The defendant’s contention that the verdict was repugnant because the jury found him guilty of criminal possession of a weapon in the second degree while acquitting him of attempted robbery in the first degree is unpreserved for appellate review, as he failed to raise this issue before the jury was discharged (see People v Alfaro, 66 NY2d 985, 987 [1985]; People v Shamsiddeen, 98 AD3d 694 [2012]; People v Ariza, 77 AD3d 844, 845-846 [2010]; People v Hall, 56 AD3d 798 [2008]).
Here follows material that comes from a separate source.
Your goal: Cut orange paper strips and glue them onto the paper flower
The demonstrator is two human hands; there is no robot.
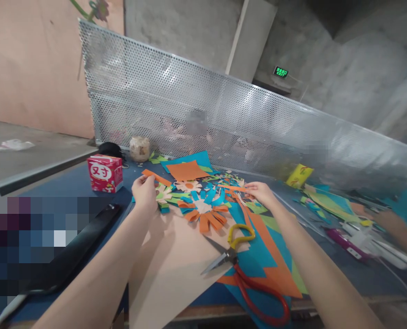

In any event, viewing the elements of the offenses as charged to the jury (see People v Muhammad, 17 NY3d 532, 539 [2011]), the acquittal on the count of attempted robbery in the first degree did not negate any of the elements of criminal possession of a weapon in the second degree (see People v Shamsiddeen, 98 AD3d at 694; People v Ariza, 77 AD3d at 846; People v Moses, 36 AD3d 720, 721 [2007]; People v Clanton, 19 AD3d 1035 [2005]).
Contrary to the defendant’s contention, the trial court properly denied the defendant’s request for a jury charge on temporary and lawful possession, as there was no reasonable view of the evidence that the defendant had a legal excuse for possessing the gun (see People v Bell, 46 AD3d 385 [2007]; People v Caldarola, 45 AD3d 600 [2007]; People v Reid, 16 AD3d 130, 130-131 [2005]; People v Way, 304 AD2d 844 [2003]).
The Supreme Court properly denied the defendant’s request for a hearing pursuant to Frye v United States (293 F 1013 [DC Cir 1923]) to determine the admissibility of expert testimony concerning DNA testing through the polymerase chain-reaction method, as such testing has gained general acceptance in the scientific community (see People v Fontanez, 278 AD2d 933, 935 [2000]; People v Qi Zhong Lin, 267 AD2d 256, 257 [1999]; People v Hall, 266 AD2d 160, 160-161 [1999]; People v Morales, 227 AD2d 648, 649 [1996]). Rivera, J.P., Dillon, Roman and Cohen, JJ., concur.